▶ **ACTION ITEM**
Lines from the beginning of the entries up to and including the one with "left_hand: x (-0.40" must be duplicated word for word; leave out all others.

[Stored data entries]

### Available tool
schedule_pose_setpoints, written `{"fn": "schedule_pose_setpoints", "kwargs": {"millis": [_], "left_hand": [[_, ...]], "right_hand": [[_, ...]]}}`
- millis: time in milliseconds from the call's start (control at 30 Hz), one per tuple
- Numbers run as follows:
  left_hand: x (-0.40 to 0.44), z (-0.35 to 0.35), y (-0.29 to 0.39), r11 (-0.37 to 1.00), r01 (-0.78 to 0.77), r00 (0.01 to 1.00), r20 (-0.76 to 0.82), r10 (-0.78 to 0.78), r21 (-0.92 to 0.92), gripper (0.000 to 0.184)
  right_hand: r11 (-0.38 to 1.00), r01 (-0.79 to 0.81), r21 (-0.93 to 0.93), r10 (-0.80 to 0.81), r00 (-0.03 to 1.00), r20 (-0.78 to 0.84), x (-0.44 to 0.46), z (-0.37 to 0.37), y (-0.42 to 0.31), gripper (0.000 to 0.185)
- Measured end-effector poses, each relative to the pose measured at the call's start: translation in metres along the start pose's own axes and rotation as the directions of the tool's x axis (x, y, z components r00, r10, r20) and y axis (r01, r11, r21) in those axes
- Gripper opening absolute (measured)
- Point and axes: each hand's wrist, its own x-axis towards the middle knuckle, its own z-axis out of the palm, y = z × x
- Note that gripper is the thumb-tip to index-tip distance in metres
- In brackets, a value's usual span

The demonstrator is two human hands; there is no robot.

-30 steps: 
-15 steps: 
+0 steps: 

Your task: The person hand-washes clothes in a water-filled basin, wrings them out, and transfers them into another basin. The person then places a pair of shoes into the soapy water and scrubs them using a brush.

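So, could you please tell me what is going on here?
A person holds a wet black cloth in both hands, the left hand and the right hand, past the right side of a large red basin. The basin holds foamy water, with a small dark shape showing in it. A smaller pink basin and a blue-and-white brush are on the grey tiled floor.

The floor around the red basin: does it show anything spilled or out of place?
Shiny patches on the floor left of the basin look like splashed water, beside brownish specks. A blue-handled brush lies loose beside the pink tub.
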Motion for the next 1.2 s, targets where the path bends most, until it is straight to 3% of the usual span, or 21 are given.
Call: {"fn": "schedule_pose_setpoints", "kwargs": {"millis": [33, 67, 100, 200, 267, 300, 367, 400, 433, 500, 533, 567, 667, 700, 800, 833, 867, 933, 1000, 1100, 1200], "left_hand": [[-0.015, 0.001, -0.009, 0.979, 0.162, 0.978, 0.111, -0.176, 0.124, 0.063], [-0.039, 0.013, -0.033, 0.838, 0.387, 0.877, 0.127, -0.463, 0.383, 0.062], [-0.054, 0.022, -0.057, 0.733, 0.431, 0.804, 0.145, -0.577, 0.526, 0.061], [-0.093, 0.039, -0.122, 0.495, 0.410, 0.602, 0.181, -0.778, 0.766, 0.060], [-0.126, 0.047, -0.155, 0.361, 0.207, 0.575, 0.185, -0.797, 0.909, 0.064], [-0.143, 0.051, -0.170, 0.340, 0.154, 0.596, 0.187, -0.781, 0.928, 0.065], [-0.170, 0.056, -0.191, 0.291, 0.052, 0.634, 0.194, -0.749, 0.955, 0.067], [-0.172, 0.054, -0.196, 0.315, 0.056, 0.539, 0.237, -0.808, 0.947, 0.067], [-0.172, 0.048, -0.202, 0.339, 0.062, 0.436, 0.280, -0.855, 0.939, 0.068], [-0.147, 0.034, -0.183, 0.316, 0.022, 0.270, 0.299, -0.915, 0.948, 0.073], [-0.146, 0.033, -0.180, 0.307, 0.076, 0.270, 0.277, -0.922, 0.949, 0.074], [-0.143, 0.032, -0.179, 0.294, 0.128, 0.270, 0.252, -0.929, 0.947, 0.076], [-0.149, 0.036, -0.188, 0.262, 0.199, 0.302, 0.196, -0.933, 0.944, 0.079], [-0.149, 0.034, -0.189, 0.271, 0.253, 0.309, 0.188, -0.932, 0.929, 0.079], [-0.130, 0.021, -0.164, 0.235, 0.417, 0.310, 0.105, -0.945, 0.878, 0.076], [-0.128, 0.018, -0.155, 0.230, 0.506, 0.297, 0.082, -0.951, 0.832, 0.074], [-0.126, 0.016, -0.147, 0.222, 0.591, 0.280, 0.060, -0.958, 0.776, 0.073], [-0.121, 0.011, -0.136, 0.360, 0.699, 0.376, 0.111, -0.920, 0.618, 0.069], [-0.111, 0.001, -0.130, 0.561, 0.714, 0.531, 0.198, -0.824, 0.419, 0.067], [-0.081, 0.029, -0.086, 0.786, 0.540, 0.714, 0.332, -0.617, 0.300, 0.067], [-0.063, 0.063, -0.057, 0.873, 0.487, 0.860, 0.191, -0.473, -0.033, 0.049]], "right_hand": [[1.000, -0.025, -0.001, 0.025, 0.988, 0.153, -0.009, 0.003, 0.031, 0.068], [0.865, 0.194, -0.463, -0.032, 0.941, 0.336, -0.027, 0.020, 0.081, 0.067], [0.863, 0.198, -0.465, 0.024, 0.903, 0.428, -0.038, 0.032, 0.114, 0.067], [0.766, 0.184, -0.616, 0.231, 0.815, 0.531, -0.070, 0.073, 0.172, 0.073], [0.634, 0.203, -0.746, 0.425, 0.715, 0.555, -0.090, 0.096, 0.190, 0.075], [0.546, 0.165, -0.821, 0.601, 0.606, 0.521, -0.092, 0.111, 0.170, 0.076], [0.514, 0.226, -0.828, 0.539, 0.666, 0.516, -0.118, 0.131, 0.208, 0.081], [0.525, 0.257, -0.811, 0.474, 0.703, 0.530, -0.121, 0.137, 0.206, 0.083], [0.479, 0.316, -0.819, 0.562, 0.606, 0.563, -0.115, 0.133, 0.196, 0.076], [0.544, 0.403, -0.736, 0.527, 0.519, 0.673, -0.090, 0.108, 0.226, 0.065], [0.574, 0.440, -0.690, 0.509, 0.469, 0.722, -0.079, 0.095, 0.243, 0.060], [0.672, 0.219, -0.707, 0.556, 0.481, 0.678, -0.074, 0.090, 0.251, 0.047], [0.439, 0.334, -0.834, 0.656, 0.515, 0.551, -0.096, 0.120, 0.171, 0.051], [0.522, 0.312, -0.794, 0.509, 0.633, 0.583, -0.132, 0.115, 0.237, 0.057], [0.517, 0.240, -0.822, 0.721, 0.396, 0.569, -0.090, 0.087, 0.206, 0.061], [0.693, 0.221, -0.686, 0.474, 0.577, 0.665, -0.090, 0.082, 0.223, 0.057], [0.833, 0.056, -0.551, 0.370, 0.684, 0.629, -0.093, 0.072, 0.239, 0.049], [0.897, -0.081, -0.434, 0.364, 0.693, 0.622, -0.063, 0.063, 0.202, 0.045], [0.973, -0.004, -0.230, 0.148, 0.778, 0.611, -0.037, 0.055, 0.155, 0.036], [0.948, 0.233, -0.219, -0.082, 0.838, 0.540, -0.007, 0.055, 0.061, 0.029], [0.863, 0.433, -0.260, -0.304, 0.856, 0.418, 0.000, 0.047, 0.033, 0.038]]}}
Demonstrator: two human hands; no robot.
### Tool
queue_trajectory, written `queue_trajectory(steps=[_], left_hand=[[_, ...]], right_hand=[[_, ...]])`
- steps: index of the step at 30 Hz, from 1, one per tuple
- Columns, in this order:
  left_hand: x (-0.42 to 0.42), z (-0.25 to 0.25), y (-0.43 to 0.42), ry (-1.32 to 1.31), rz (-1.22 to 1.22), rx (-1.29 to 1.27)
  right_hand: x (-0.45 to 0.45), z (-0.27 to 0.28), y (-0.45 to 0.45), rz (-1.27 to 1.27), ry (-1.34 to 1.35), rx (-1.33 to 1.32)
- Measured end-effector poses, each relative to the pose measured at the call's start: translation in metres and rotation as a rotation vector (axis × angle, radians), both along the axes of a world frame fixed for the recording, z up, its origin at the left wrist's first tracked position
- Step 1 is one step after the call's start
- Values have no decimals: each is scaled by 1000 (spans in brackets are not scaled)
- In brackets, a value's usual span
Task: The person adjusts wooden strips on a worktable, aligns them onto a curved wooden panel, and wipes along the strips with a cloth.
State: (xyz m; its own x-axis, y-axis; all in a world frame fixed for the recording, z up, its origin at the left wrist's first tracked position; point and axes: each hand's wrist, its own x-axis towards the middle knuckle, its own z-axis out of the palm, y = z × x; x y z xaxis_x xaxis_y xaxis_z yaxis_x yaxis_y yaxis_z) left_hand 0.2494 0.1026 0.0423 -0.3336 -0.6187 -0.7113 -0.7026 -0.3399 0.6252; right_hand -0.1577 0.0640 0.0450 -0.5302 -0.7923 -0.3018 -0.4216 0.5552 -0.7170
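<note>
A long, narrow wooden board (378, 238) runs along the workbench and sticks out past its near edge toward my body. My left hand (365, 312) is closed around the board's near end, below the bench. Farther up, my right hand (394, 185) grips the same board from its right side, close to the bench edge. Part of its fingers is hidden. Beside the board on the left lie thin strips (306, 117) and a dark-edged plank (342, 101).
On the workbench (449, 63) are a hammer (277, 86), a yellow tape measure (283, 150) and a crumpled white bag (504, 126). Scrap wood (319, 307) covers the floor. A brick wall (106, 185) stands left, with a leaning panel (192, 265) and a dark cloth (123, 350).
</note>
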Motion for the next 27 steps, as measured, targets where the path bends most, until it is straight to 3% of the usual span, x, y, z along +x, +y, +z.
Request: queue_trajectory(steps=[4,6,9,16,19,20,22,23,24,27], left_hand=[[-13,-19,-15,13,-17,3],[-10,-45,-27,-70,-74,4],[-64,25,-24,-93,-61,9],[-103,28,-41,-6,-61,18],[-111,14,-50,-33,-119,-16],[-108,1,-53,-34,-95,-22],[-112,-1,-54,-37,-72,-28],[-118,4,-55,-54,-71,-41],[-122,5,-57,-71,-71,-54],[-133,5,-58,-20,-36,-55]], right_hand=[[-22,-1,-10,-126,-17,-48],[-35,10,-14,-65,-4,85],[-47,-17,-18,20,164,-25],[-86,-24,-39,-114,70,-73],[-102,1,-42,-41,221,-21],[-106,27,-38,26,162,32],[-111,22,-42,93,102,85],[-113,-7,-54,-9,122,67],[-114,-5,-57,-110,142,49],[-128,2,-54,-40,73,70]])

▶ **REPLY**
### Available tool
schedule_pose_setpoints, written `{"fn": "schedule_pose_setpoints", "kwargs": {"millis": [_], "left_hand": [[_, ...]], "right_hand": [[_, ...]]}}`
- millis: time in milliseconds from the call's start (control at 30 Hz), one per tuple
- Numbers run as follows:
  left_hand: x (-0.40 to 0.44), z (-0.35 to 0.35), y (-0.29 to 0.39), r11 (-0.37 to 1.00), r01 (-0.78 to 0.77), r00 (0.01 to 1.00), r20 (-0.76 to 0.82), r10 (-0.78 to 0.78), r21 (-0.92 to 0.92), gripper (0.000 to 0.184)

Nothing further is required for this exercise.